Sondergase umfassen eine heterogene Gruppe von brennbaren Gasen aus thermischen Prozessen oder industriellen Nebenprodukten, die sich deutlich von klassischem Erdgas unterscheiden. Hierzu zählen Synthesegase (Syngas aus Holzvergasung), Pyrolysegase, Flüssiggase (Propan/Butan) sowie spezifische Prozessgase (z. B. Ammoniak, Kokereigas oder Grubengas). Ihre energetische Verwertung in speziell angepassten BHKW-Gasmotoren ist technisch anspruchsvoll, bietet jedoch immense wirtschaftliche und ökologische Vorteile, da Abfallprodukte sinnvoll in Strom und Nutzwärme umgewandelt werden.
Fazit
Sondergase sind eine vielseitige Gruppe von Gasen, die aus verschiedenen thermischen, chemischen und industriellen Prozessen stammen. Ihre Nutzung als Brennstoffe und Rohstoffe trägt erheblich zum Umweltschutz und zur Energieeffizienz bei. Durch die Verwertung von Abfallprodukten und die Reduktion von Treibhausgasemissionen leisten Sondergase einen wichtigen Beitrag zur nachhaltigen Energieversorgung und zur Schonung der Ressourcen.

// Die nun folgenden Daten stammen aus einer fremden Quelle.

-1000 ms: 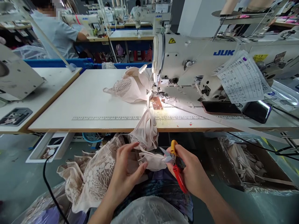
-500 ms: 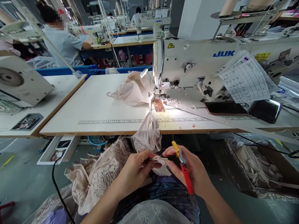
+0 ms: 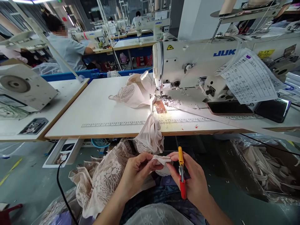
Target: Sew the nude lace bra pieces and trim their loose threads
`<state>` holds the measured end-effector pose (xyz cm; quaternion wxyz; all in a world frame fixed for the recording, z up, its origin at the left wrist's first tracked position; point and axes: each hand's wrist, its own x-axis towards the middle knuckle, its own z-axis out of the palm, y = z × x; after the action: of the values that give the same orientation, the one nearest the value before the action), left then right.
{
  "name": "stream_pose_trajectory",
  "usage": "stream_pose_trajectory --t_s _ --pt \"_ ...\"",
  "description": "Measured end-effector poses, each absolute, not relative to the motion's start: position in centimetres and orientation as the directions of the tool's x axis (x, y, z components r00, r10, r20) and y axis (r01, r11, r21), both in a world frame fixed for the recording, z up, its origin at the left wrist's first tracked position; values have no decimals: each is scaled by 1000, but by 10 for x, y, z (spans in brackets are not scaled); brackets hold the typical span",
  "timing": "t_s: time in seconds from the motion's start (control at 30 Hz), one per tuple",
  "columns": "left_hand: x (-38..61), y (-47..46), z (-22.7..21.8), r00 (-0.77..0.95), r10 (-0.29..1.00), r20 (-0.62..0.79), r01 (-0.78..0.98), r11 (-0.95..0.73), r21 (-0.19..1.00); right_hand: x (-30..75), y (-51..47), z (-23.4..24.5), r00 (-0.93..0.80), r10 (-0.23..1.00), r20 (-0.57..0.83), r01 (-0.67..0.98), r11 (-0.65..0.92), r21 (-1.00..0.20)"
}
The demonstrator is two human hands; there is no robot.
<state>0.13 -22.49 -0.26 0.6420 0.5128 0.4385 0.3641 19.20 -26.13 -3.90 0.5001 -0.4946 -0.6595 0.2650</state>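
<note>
Between my two hands, just below the table edge, is a pale beige bra (image 3: 161,160), pinched at its fabric edge. My left hand (image 3: 138,170) is closed on it with thumb and forefinger. My right hand (image 3: 191,175) pinches the other end and also carries thread snips (image 3: 181,173) with a yellow and a red handle, lying across the fingers. A beige bra cup (image 3: 150,134) hangs over the table edge, joined by a strap to the part at the needle. More lace bras (image 3: 105,178) are heaped on my lap at the left.
A JUKI sewing machine (image 3: 199,62) stands on the white table (image 3: 70,118), with a bra (image 3: 133,92) by its needle. Two phones (image 3: 229,107) and a paper sheet (image 3: 250,76) are at the right. A box of straps (image 3: 269,168) is below right; a co-worker (image 3: 65,47) sits behind.
The pinched fabric has turned so more of its pale surface shows. The snips in my right hand have swung more upright. The view has shifted slightly.
</note>
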Motion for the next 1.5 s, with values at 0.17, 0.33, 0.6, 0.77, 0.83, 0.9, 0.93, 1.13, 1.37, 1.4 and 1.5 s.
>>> stream_pose_trajectory --t_s 0.17,0.33,0.6,0.77,0.83,0.9,0.93,1.13,1.37,1.4,1.5 --pt "3 -227 -2 347 916 -200 -60 234 970 192 -262 -38 -31 891 453 445 418 -792" --pt "2 -227 0 377 907 -188 -93 239 966 191 -261 -29 -20 966 258 293 252 -922" --pt "0 -226 -1 408 898 -164 -103 223 969 196 -253 -23 -18 976 218 276 214 -937" --pt "-2 -225 -2 375 916 -145 -138 209 968 194 -248 -20 -56 971 233 357 237 -904" --pt "-4 -225 -1 354 923 -149 -147 212 966 190 -247 -18 -47 971 236 385 235 -893" --pt "-6 -225 -1 340 929 -145 -168 211 963 187 -247 -15 -38 967 254 409 247 -879" --pt "-7 -225 0 340 929 -142 -182 214 960 188 -247 -13 -54 965 257 419 255 -871" --pt "-19 -224 -4 409 901 -146 -269 272 924 216 -225 25 -456 890 10 641 336 -690" --pt "-26 -225 -7 390 907 -160 -336 302 892 215 -192 69 -575 780 -248 812 506 -292" --pt "-26 -226 -8 391 907 -156 -345 301 889 212 -191 70 -588 772 -242 805 529 -269" --pt "-28 -229 -12 390 909 -149 -369 302 879 206 -191 71 -621 760 -192 783 586 -209"
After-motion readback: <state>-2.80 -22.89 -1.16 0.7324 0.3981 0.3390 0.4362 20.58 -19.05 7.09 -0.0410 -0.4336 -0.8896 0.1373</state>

Die Handhabung dieser Gase erfordert jedoch strenge Sicherheitsmaßnahmen und eine sorgfältige Überwachung, um Umwelt- und Gesundheitsrisiken zu minimieren. Mit fortschreitender Technologie und zunehmender Integration erneuerbarer Energien wird die Bedeutung von Sondergasen in Zukunft weiter zunehmen.